Describe your operational due diligence process

We use something we call mosaic theory when we look at funds. Our view is that no one due diligence tool or procedure is going to work most of the time, so what you need to do is come at it from many different perspectives. On our operational due diligence team, we have people with hedge fund operations background, audit background, forensic audit/fraud background and legal background. Different people will take a different look at the fund and its managers, back office, service providers, interdependencies, documents, looking for potential problems. We are very careful to make sure that our operational due diligence people have an active dialogue with our sector team, people who cover front-office aspects of a manager. Increasingly, what we are finding is potential issues may not be found in a straightforward manner by any one technique. But by having your operational people and your sector teams talking to each other and sitting next to each other, you are better able to spot things that may not make sense. Secondly, we always prefer funds where there is a minimization of potential conflicts, and we view these as just as important an operational consideration as the independence of the net asset value. Last thing is that we don’t simplify things. It’s pretty complex to go in and do operational due diligence, and we always make an effort not to simplify things but to really dig in and present our investors with a thorough picture of everything that’s going on.

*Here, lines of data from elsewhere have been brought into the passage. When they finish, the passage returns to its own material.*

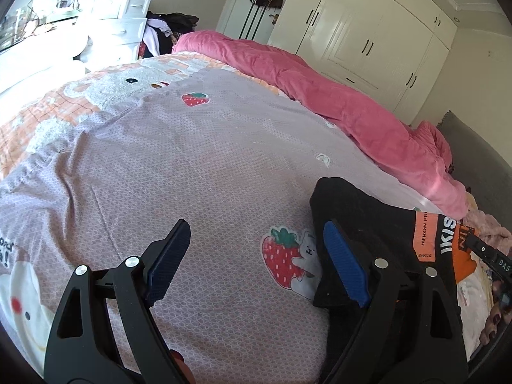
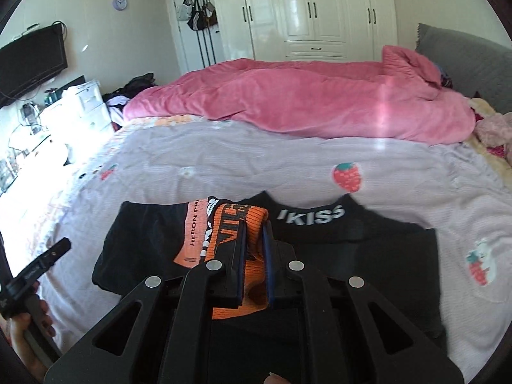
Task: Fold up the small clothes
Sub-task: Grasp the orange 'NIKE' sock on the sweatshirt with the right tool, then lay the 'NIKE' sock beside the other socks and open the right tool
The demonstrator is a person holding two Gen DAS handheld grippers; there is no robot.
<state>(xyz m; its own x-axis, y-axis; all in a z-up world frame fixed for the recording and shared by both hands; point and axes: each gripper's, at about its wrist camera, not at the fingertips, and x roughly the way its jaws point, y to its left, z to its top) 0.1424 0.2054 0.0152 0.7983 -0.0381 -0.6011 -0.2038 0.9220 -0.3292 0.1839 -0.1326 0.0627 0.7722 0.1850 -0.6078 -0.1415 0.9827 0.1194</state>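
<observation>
Here we were midway through a fold, by our reading. Our right tongs (image 2: 252,246) were clamped on the orange waistband (image 2: 248,224) of a pair of black underpants (image 2: 144,246), which lay on the near part of the bed, on the lilac quilt (image 2: 224,160). A second black pair with a lettered waistband (image 2: 312,217) lay just beside and partly under it, to the right. Our left tongs (image 1: 256,256) hovered over the quilt with the fingers wide apart and nothing between them, the black garment just beside the right finger (image 1: 344,265).

We judged that the next move called for the free tongs to take the opposite edge of the cloth, so that the held band could be carried over and laid flat without dragging the neighbouring pair along.

The waistband looked ribbed and elastic, thick enough to bunch between the pads; the black body looked thin, soft and limp, likely to sag and crease. The quilt was lightly rumpled cotton printed with strawberries (image 2: 347,176). At the far side a plush pink blanket (image 2: 288,102) lay heaped in a long roll, well apart from the garments.
</observation>
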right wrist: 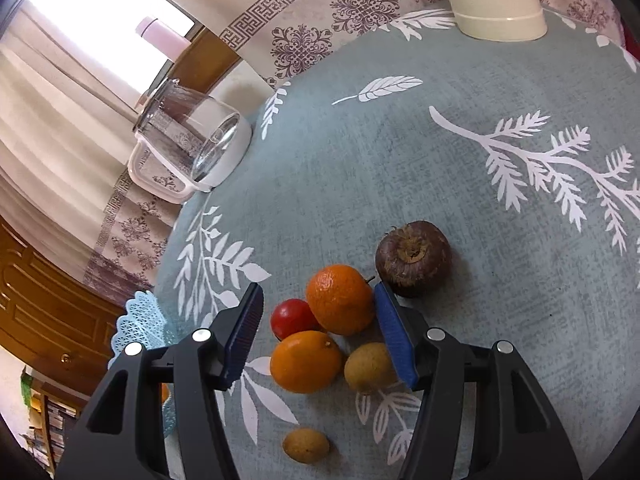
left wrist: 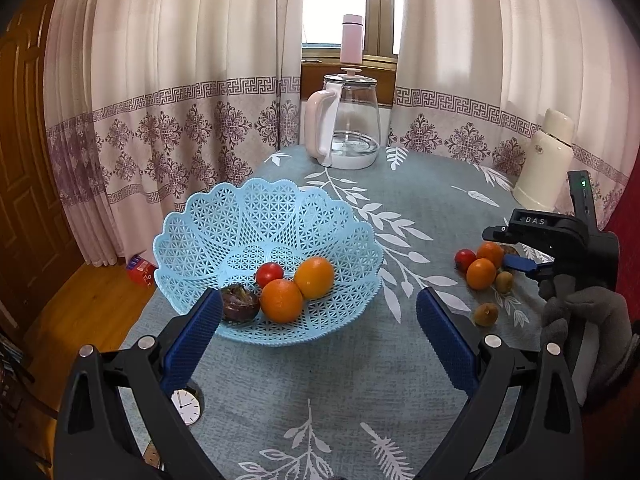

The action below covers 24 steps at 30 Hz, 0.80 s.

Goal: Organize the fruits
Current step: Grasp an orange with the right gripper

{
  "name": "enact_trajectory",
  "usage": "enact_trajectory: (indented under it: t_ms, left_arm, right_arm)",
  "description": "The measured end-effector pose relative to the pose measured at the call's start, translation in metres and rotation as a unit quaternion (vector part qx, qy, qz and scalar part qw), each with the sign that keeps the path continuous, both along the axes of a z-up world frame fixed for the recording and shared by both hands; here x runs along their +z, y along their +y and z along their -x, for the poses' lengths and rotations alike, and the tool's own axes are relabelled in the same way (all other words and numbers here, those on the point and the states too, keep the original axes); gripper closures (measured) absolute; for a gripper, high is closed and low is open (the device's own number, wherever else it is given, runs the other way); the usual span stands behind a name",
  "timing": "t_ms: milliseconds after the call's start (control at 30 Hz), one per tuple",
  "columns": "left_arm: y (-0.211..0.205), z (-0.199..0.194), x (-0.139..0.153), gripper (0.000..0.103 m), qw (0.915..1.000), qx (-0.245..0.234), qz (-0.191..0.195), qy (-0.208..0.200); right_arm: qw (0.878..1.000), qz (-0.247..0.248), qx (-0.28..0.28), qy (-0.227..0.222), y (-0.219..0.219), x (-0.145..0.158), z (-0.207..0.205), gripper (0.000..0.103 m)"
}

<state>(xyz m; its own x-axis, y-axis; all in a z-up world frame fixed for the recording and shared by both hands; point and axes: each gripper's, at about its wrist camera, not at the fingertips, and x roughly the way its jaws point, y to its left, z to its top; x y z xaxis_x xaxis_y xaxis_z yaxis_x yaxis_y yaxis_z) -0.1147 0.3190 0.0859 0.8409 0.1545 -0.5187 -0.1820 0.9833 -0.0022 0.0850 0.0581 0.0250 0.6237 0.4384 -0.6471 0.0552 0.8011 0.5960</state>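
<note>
Loose fruit cluster on the bench (right wrist: 460,168), an orange (right wrist: 340,298) lying between the right gripper's (right wrist: 320,334) spread, empty fingers, while the blue basket (left wrist: 224,216) of sorted fruit sits just ahead of the left gripper (left wrist: 320,332), likewise open and empty.

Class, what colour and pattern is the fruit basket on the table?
The basket is light blue plastic with an openwork lattice and scalloped rim, clearest in the left wrist view.

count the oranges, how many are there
4. Two lie in the blue basket: one orange in front, another behind it. Two sit on the table between the right gripper's open fingers: one farther, one nearer. None seems hidden.
</note>
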Motion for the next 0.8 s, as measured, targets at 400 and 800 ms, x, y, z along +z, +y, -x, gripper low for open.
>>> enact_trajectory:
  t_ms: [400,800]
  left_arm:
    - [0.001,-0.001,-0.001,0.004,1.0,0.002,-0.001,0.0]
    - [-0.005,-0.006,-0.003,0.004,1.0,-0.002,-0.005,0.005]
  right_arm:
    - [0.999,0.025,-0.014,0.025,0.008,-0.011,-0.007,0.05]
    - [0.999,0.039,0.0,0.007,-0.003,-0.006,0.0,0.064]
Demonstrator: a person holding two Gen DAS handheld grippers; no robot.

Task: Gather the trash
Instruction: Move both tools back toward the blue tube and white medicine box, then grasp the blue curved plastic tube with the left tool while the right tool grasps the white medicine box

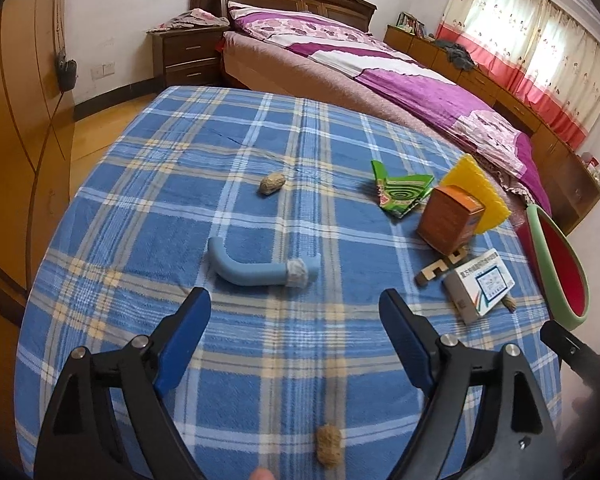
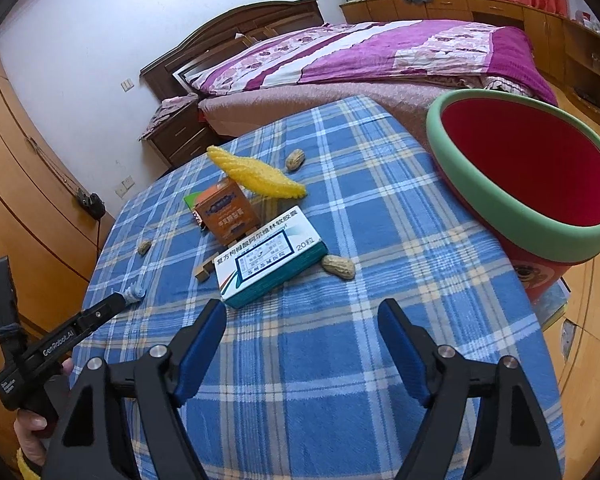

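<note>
On the blue plaid table [image 1: 140, 240] lie a blue bent tube [image 1: 256, 270], peanuts [image 1: 272, 183] [image 1: 329, 445], a green wrapper [image 1: 400, 188], an orange box [image 1: 448, 218], a yellow sponge [image 1: 476, 188] and a white medicine box [image 1: 480, 286]. My left gripper [image 1: 294, 300] is open, just short of the tube. My right gripper [image 2: 302, 308] is open, just short of the white medicine box [image 2: 270, 258], with a peanut [image 2: 339, 267] beside it. A red bin with a green rim [image 2: 532, 184] stands at the table's right edge; it also shows in the left wrist view [image 1: 560, 264].
A wooden puzzle piece [image 1: 440, 268] lies between the boxes. A bed with a purple quilt [image 1: 380, 68] stands beyond the table, a nightstand [image 1: 188, 56] to its left, wardrobes [image 1: 16, 120] on the left, low cabinets [image 1: 540, 120] under the window.
</note>
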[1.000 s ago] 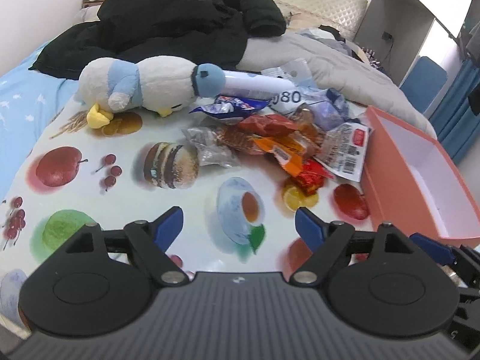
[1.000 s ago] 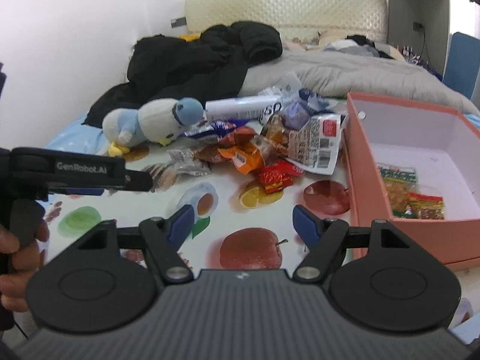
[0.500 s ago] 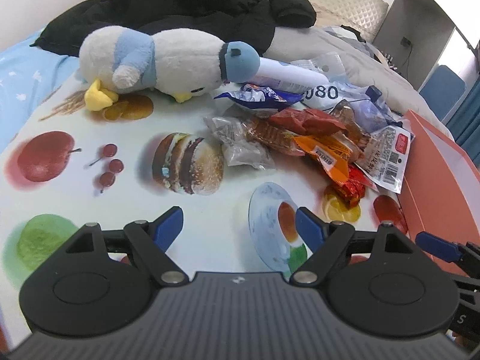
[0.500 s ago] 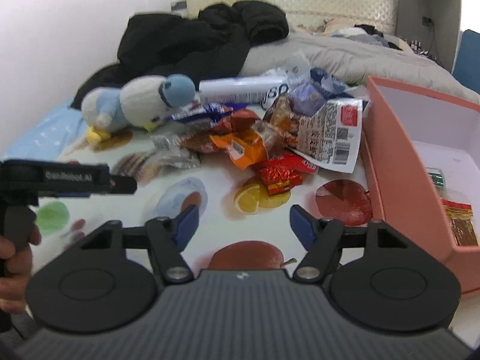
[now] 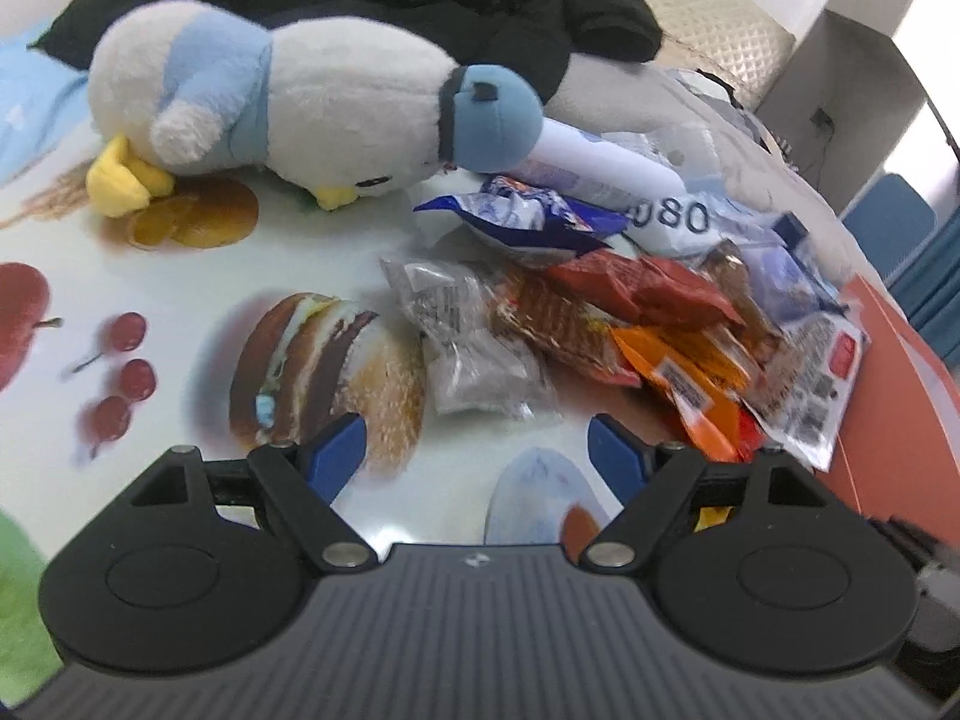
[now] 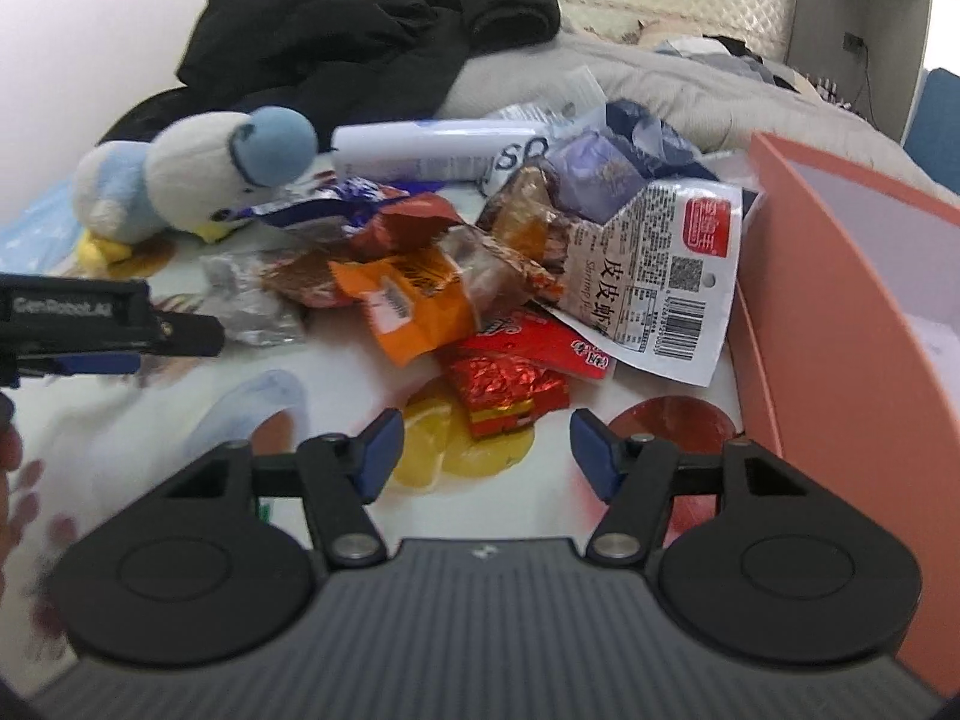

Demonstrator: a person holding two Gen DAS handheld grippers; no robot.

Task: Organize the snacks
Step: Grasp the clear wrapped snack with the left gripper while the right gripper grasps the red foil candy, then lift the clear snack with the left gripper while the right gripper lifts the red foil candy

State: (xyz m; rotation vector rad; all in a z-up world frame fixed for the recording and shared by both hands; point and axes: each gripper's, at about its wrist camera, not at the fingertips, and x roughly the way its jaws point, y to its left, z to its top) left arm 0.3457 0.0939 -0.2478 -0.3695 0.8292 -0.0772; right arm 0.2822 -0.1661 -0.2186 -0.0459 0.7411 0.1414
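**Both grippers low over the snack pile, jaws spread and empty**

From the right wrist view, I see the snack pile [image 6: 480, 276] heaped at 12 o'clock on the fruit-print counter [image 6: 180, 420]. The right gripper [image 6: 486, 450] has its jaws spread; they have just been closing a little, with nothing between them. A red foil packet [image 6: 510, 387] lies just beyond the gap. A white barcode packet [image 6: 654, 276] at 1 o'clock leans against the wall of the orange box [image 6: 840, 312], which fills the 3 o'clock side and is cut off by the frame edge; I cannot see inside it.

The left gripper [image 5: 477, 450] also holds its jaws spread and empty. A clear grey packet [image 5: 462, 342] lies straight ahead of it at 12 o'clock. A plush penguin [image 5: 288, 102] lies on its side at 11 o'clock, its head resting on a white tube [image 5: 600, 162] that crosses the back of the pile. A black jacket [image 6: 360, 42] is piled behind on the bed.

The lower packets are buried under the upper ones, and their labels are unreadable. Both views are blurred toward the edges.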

What do you think is the role of funds of funds in an institutional portfolio?

I think that in the long term most large investors will choose a combination of direct hedge funds and funds of funds. We prefer the more institutional firms because they have a more stable capital base. There are multistrategy funds of funds that invest across strategies, and the survivors in that segment of the market will continue to be fine because they offer instant diversification and a way to put money to work quickly. The survivors will be ones where business management and investment management are two different areas at the firm. In their portfolios they will have a mix of established blue-chip hedge funds, as well as more interesting off-the-run managers that are not widely held. I think the best multistrategy funds are the ones that have a strong CIO function and really know how to mix momentum and value investing. When we look at funds of funds, we score them according to the prior 12-month track record of each hedge fund they add and remove. We score funds based on the extent that they are consistently buying hedge funds that have been way up the past 12 months and selling hedge funds that have been way down— momentum investing. Value investing would be the opposite. We think the stronger firms do a reasonable amount of value investing.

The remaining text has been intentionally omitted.